Return all of the lines below exactly as they are.

** SUPPLIED DATA follows **

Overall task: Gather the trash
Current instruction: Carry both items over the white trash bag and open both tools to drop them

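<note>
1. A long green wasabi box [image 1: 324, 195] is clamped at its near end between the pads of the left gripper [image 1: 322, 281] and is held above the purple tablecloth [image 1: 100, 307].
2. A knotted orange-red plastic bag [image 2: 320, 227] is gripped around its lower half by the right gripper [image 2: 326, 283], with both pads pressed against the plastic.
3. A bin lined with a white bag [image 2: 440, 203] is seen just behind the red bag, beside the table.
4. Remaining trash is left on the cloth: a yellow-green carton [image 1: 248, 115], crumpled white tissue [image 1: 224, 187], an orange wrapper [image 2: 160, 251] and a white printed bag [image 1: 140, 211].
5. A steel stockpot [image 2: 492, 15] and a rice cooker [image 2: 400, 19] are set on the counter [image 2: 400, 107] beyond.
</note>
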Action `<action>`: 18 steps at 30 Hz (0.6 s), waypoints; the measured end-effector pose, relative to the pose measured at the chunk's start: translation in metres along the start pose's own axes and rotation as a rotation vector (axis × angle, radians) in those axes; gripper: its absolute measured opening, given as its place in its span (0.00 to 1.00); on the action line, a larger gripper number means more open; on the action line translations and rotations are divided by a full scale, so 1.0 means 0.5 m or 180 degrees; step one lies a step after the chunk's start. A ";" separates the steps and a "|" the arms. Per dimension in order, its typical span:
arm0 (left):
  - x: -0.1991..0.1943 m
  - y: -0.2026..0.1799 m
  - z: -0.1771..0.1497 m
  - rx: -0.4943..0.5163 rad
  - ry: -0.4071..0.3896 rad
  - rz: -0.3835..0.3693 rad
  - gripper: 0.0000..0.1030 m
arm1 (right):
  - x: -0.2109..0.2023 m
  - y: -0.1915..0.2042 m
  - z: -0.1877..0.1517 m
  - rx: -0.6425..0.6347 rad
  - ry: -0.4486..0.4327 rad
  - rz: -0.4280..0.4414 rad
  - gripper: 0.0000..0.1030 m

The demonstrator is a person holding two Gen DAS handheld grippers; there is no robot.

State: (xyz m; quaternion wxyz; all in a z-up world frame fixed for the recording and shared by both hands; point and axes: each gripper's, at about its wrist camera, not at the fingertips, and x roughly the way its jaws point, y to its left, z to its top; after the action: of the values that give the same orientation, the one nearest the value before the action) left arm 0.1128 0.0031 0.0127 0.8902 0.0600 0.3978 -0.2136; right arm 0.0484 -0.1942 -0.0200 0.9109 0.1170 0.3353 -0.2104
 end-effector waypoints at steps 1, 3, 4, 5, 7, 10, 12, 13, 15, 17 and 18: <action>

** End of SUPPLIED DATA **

▸ **YOUR RESPONSE**
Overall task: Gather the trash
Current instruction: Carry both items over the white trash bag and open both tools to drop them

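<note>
1. A long green wasabi box [image 1: 324, 195] is clamped at its near end between the pads of the left gripper [image 1: 322, 281] and is held above the purple tablecloth [image 1: 100, 307].
2. A knotted orange-red plastic bag [image 2: 320, 227] is gripped around its lower half by the right gripper [image 2: 326, 283], with both pads pressed against the plastic.
3. A bin lined with a white bag [image 2: 440, 203] is seen just behind the red bag, beside the table.
4. Remaining trash is left on the cloth: a yellow-green carton [image 1: 248, 115], crumpled white tissue [image 1: 224, 187], an orange wrapper [image 2: 160, 251] and a white printed bag [image 1: 140, 211].
5. A steel stockpot [image 2: 492, 15] and a rice cooker [image 2: 400, 19] are set on the counter [image 2: 400, 107] beyond.
</note>
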Action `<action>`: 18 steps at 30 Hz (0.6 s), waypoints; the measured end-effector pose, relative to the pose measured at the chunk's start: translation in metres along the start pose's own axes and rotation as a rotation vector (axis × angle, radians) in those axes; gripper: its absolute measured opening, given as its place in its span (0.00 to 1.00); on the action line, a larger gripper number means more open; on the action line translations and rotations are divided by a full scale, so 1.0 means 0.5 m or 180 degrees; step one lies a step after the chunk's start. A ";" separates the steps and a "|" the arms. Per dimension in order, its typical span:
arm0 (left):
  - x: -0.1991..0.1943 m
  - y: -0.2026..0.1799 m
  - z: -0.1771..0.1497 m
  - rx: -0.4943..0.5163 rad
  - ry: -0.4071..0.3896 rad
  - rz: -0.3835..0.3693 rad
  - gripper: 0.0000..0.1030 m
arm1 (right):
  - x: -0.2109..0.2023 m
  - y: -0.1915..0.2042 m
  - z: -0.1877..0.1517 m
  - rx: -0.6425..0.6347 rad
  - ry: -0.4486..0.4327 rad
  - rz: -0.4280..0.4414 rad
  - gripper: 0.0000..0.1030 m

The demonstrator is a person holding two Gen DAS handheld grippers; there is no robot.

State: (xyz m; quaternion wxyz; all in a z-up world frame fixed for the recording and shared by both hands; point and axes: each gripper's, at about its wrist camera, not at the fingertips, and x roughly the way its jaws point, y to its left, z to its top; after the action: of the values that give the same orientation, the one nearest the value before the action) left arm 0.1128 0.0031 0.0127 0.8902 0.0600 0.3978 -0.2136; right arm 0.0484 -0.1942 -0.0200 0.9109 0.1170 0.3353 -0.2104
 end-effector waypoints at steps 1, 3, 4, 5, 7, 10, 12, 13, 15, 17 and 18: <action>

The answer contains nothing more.